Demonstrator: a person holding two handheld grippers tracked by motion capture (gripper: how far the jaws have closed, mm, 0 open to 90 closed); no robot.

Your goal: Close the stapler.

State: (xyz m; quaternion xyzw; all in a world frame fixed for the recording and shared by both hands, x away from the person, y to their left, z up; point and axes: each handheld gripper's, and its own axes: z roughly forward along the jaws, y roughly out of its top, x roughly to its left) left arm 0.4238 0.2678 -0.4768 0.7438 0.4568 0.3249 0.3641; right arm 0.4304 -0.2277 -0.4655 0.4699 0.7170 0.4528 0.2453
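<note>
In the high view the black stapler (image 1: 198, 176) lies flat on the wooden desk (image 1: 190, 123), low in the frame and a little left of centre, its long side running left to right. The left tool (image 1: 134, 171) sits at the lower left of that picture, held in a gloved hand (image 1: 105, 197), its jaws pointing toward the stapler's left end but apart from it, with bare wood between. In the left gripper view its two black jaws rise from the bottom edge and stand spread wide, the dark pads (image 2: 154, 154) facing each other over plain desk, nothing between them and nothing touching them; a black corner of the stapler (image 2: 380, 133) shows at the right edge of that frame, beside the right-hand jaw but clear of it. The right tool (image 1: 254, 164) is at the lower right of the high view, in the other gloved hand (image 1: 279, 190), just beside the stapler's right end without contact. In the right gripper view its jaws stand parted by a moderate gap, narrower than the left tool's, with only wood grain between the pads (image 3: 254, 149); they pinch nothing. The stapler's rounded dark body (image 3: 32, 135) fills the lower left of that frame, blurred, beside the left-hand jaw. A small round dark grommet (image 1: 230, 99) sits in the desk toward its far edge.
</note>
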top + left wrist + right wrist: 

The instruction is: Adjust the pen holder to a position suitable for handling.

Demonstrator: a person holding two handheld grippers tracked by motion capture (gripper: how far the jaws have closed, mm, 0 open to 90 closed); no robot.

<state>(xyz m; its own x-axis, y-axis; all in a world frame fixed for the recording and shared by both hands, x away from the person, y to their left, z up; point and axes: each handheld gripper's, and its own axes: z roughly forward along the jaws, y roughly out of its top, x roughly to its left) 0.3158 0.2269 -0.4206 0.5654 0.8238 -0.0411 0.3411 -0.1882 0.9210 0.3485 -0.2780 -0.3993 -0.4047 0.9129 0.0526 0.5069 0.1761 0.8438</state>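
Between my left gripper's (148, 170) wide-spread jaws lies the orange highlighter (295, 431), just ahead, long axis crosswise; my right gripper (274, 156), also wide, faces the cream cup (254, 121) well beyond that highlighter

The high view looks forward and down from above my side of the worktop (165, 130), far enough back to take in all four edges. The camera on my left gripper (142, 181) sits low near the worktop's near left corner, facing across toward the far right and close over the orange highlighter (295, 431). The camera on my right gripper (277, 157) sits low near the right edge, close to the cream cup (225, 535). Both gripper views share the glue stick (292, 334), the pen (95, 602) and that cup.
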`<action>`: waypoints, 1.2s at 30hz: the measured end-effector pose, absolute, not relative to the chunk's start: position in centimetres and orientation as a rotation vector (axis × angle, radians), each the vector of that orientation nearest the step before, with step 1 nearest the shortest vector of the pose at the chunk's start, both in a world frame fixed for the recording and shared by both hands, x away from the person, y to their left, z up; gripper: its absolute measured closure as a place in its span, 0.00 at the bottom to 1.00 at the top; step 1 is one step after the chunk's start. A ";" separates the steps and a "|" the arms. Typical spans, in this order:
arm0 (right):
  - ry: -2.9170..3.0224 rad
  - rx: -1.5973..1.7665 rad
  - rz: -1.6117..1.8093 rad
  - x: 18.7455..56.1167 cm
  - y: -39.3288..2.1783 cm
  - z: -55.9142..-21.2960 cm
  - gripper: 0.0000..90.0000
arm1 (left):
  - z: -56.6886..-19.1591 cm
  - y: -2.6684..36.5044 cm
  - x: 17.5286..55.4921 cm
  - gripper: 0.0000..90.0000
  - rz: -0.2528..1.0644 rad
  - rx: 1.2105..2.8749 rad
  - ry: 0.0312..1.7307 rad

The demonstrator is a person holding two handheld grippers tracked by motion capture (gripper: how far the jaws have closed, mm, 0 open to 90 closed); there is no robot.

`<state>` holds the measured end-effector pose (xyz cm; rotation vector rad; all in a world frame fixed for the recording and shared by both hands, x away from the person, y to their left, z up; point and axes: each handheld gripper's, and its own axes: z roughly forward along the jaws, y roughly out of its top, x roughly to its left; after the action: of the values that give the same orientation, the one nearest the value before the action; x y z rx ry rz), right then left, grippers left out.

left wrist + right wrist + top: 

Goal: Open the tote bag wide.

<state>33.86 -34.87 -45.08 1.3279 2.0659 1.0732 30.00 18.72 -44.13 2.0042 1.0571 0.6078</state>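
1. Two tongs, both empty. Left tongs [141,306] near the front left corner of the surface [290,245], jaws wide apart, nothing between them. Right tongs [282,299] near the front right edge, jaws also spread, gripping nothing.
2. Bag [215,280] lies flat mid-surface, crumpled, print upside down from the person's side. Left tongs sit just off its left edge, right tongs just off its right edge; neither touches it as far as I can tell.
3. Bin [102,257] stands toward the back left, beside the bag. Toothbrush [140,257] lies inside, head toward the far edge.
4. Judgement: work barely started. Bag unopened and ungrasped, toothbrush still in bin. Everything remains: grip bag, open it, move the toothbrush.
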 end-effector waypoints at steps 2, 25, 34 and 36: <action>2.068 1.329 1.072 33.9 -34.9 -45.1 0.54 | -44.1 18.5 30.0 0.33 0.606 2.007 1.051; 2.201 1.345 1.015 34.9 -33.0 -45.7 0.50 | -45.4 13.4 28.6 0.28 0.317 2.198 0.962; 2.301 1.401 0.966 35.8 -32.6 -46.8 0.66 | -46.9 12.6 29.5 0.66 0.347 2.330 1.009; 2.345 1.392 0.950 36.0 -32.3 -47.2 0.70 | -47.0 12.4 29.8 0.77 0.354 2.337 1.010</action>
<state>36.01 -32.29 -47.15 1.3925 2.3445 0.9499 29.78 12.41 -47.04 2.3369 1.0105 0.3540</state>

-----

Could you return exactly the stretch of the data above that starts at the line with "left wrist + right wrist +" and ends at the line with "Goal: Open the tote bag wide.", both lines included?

Your response:
left wrist + right wrist + top: 

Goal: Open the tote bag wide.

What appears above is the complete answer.